- Requirement -
Two lines mark the range in the entries below: the one holding "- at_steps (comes" and the one holding "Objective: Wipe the". Set down those two and all lines between them, exactly.

- Supplied data -
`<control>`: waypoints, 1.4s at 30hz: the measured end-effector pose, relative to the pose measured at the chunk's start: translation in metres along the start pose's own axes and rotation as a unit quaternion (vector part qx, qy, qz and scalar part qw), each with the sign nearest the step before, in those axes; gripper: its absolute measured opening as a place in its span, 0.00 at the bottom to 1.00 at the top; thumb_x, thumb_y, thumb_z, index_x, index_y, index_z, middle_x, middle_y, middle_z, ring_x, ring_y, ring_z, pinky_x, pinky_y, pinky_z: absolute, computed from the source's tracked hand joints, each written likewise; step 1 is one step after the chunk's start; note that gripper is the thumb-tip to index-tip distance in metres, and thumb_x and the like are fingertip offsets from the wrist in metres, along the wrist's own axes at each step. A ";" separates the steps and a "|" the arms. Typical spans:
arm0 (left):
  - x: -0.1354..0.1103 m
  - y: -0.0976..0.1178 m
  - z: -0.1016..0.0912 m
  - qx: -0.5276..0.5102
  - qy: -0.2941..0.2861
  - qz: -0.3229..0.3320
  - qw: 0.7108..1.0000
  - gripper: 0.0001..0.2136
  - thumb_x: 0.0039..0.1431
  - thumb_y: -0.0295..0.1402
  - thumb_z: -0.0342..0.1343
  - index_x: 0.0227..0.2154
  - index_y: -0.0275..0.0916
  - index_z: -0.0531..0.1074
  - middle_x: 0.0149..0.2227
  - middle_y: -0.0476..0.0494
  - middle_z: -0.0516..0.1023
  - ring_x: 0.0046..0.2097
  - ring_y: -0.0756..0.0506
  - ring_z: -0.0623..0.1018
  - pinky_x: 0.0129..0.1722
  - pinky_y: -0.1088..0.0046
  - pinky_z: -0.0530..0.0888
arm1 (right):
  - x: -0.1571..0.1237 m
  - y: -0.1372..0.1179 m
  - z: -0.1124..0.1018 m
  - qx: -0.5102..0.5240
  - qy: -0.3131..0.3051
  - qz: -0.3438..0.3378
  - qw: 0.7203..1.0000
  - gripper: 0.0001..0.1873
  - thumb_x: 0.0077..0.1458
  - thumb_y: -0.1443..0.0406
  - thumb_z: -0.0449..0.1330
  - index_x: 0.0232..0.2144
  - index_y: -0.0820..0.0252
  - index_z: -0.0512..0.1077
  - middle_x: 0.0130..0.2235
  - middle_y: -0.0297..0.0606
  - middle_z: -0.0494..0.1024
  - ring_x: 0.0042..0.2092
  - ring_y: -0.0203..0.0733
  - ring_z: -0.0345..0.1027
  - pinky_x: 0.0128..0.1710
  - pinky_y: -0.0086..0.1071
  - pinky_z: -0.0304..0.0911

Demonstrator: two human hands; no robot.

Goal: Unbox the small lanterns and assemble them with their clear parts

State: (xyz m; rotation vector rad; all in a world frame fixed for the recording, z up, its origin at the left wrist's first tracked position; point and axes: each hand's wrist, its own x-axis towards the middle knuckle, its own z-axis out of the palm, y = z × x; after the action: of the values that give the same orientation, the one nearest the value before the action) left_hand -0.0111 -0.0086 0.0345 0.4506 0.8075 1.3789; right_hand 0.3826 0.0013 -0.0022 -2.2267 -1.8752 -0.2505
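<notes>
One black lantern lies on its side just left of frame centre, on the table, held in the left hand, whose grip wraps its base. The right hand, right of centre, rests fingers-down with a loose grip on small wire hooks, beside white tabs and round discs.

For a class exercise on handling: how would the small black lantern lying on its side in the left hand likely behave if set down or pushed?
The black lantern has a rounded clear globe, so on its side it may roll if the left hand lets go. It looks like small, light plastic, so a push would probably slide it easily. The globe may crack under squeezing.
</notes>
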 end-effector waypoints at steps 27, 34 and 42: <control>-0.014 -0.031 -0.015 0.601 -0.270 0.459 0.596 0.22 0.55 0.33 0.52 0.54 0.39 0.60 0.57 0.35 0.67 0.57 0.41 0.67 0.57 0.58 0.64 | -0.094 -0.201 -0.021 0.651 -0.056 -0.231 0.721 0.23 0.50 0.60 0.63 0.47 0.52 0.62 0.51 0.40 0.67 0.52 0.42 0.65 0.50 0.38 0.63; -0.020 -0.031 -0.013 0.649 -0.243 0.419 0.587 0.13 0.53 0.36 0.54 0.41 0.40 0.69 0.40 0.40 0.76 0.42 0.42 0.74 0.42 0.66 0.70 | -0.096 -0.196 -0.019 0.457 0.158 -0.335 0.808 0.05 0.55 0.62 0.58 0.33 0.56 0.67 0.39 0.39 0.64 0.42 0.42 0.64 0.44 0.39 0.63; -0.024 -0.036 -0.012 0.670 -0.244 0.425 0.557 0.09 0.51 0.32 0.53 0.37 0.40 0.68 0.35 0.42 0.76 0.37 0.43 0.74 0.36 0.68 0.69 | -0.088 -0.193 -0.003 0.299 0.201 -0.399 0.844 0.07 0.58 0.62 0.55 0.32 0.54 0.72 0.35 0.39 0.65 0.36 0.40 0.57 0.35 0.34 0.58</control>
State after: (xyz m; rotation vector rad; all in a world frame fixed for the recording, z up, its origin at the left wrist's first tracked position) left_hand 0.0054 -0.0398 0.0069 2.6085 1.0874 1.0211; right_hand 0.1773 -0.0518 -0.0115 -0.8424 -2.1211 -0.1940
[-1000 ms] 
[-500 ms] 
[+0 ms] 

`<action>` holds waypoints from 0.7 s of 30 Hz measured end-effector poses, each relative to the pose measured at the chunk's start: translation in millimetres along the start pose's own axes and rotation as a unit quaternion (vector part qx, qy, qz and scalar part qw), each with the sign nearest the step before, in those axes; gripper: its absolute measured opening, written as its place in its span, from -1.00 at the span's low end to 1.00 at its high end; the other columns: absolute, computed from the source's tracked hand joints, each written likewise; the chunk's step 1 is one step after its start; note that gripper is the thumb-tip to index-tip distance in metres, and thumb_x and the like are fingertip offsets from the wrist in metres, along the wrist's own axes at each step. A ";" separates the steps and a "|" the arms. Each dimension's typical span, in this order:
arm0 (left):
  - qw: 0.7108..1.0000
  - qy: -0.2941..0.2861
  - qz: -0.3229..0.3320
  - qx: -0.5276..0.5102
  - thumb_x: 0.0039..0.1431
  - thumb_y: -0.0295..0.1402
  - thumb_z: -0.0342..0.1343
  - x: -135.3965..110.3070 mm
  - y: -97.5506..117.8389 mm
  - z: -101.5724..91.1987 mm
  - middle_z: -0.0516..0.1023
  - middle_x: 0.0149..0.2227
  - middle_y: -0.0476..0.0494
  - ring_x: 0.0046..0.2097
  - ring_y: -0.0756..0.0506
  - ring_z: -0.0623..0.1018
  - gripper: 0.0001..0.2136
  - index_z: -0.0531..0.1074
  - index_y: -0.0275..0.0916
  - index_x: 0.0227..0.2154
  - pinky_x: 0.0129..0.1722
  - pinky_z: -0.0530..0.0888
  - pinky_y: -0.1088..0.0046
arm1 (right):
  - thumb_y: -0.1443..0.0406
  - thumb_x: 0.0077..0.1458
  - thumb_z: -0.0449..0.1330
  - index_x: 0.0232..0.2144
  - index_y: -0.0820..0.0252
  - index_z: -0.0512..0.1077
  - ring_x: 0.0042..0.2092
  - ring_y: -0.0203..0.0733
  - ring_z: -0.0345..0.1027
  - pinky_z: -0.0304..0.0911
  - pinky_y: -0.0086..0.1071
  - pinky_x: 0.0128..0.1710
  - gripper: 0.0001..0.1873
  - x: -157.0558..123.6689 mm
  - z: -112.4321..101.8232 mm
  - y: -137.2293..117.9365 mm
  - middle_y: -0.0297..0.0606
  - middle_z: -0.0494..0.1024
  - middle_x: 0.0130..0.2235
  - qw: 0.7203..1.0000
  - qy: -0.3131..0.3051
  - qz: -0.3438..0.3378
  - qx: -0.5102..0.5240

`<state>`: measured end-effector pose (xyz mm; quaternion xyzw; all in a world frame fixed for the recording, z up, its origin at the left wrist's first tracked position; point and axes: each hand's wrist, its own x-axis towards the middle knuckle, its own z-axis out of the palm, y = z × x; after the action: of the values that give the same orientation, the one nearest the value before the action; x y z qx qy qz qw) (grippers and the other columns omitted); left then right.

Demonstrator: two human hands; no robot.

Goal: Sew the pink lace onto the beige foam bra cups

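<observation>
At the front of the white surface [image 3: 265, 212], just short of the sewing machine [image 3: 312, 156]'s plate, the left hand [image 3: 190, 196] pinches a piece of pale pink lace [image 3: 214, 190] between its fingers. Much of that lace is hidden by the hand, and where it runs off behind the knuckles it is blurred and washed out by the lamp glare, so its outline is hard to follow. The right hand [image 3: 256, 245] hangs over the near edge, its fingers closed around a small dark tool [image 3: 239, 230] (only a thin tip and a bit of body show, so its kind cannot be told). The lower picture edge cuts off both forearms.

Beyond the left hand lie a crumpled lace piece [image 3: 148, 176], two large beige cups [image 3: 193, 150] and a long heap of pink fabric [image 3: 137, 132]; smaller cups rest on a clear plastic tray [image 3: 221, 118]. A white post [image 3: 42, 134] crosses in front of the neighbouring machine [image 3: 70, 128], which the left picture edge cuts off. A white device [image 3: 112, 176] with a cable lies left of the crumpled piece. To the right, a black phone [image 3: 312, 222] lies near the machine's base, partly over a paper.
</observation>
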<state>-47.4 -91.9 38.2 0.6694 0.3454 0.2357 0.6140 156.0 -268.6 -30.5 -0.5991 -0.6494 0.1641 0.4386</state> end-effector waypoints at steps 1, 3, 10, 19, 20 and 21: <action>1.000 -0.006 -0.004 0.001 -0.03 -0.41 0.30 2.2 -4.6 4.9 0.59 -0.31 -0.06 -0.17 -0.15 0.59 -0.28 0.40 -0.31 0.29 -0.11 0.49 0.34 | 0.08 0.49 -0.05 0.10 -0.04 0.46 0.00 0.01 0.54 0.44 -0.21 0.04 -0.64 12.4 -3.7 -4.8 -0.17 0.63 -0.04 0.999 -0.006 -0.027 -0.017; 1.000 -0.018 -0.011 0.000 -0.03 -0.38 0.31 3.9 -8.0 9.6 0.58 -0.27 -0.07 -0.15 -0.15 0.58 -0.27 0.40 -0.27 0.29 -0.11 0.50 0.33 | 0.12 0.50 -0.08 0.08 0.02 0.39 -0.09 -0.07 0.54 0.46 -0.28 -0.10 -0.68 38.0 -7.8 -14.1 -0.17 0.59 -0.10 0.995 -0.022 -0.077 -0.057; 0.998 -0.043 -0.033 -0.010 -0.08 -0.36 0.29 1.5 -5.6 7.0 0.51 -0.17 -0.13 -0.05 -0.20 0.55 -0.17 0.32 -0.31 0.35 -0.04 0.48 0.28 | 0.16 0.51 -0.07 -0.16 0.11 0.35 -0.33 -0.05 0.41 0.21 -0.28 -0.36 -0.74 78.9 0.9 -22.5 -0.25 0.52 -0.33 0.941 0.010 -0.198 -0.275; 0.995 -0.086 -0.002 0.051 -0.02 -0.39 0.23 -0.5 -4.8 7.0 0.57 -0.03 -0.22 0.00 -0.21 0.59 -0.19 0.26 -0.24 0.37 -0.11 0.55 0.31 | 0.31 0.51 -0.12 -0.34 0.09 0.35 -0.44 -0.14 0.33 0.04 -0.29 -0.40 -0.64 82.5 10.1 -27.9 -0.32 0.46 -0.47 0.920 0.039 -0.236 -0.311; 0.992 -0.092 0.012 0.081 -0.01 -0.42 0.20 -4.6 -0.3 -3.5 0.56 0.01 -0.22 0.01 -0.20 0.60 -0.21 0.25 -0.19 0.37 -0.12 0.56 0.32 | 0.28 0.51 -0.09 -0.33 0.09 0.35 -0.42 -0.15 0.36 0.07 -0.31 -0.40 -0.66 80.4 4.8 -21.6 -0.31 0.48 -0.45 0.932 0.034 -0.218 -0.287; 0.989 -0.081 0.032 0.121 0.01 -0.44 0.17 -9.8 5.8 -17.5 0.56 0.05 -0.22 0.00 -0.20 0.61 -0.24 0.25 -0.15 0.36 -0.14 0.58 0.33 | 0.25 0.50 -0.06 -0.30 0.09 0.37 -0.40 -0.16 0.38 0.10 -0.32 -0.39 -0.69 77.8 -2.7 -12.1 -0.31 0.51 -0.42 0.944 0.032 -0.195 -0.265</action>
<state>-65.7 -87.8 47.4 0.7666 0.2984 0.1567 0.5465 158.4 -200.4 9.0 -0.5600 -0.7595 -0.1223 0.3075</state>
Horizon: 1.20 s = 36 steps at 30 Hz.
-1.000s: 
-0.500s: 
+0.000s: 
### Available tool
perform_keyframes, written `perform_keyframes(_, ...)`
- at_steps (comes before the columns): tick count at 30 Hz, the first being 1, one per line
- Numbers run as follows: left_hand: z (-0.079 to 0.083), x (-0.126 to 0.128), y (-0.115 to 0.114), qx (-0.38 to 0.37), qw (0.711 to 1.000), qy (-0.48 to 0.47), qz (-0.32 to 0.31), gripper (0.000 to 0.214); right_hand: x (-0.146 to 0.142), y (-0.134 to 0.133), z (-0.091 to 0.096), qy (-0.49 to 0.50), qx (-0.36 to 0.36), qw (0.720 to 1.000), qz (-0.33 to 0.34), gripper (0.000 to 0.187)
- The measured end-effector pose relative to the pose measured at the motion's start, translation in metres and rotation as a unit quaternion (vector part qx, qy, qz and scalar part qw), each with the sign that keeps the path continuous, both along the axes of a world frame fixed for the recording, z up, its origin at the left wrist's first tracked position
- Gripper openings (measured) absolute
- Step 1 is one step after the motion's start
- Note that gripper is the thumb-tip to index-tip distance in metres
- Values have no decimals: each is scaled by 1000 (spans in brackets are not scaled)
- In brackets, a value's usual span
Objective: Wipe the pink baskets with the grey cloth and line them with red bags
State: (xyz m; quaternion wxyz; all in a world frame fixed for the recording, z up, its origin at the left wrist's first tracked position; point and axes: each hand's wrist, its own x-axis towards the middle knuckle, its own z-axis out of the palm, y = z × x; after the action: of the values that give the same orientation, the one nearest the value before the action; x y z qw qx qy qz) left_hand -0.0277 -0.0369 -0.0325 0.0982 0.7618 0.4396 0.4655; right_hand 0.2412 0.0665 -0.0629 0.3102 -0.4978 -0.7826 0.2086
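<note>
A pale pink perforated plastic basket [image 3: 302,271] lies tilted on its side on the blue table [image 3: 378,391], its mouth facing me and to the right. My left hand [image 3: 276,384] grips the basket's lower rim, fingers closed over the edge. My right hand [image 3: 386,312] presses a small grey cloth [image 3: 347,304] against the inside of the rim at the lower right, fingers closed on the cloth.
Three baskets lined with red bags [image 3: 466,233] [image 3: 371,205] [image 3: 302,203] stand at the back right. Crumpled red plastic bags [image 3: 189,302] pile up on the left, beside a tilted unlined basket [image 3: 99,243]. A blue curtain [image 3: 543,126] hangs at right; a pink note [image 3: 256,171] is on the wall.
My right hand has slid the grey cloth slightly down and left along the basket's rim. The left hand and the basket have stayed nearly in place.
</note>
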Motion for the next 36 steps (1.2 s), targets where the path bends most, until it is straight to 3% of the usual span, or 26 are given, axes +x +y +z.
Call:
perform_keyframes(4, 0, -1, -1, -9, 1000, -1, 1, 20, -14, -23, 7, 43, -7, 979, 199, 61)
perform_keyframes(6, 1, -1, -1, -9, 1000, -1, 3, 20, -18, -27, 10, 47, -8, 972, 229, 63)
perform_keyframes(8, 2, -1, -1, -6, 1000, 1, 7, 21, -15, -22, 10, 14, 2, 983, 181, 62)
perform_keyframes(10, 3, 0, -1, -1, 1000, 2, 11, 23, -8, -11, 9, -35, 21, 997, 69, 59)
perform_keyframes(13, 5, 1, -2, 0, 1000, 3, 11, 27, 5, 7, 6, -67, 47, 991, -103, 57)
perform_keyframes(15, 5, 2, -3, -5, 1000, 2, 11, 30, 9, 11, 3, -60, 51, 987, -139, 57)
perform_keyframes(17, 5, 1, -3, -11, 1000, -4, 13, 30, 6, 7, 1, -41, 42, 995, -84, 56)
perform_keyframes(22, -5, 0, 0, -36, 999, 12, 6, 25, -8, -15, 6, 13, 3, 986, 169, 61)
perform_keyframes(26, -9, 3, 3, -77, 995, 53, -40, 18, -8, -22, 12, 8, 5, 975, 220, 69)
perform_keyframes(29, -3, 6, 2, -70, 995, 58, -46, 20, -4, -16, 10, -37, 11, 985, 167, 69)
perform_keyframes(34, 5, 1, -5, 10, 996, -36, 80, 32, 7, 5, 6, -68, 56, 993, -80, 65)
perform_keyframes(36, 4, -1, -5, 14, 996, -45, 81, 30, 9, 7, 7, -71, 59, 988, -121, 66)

- Answer below -
- at_steps (comes before the columns): tick count at 30 Hz, the first being 1, one per line
- Numbers run as follows: left_hand: z (-0.079 to 0.083), x (-0.126 to 0.128), y (-0.115 to 0.114), qx (-0.38 to 0.37), qw (0.711 to 1.000), qy (-0.48 to 0.47), qz (-0.32 to 0.31), gripper (0.000 to 0.214); right_hand: x (-0.146 to 0.142), y (-0.134 to 0.133), z (-0.091 to 0.096), qy (-0.49 to 0.50), qx (-0.36 to 0.36), qw (0.720 to 1.000), qz (-0.33 to 0.34), gripper (0.000 to 0.187)
- The measured end-effector pose relative to the pose measured at the motion's start, translation in metres and rotation as a unit quaternion (vector part qx, qy, qz and scalar part qw), each with the sign that keeps the path continuous, both along the axes of a world frame fixed for the recording, z up, its origin at the left wrist's first tracked position
- Gripper openings (measured) absolute
- Step 1 is one step after the motion's start
- Note that gripper is the thumb-tip to index-tip distance in metres
- Values have no decimals: each is scaled by 1000 (spans in brackets are not scaled)
- In brackets, a value's usual span
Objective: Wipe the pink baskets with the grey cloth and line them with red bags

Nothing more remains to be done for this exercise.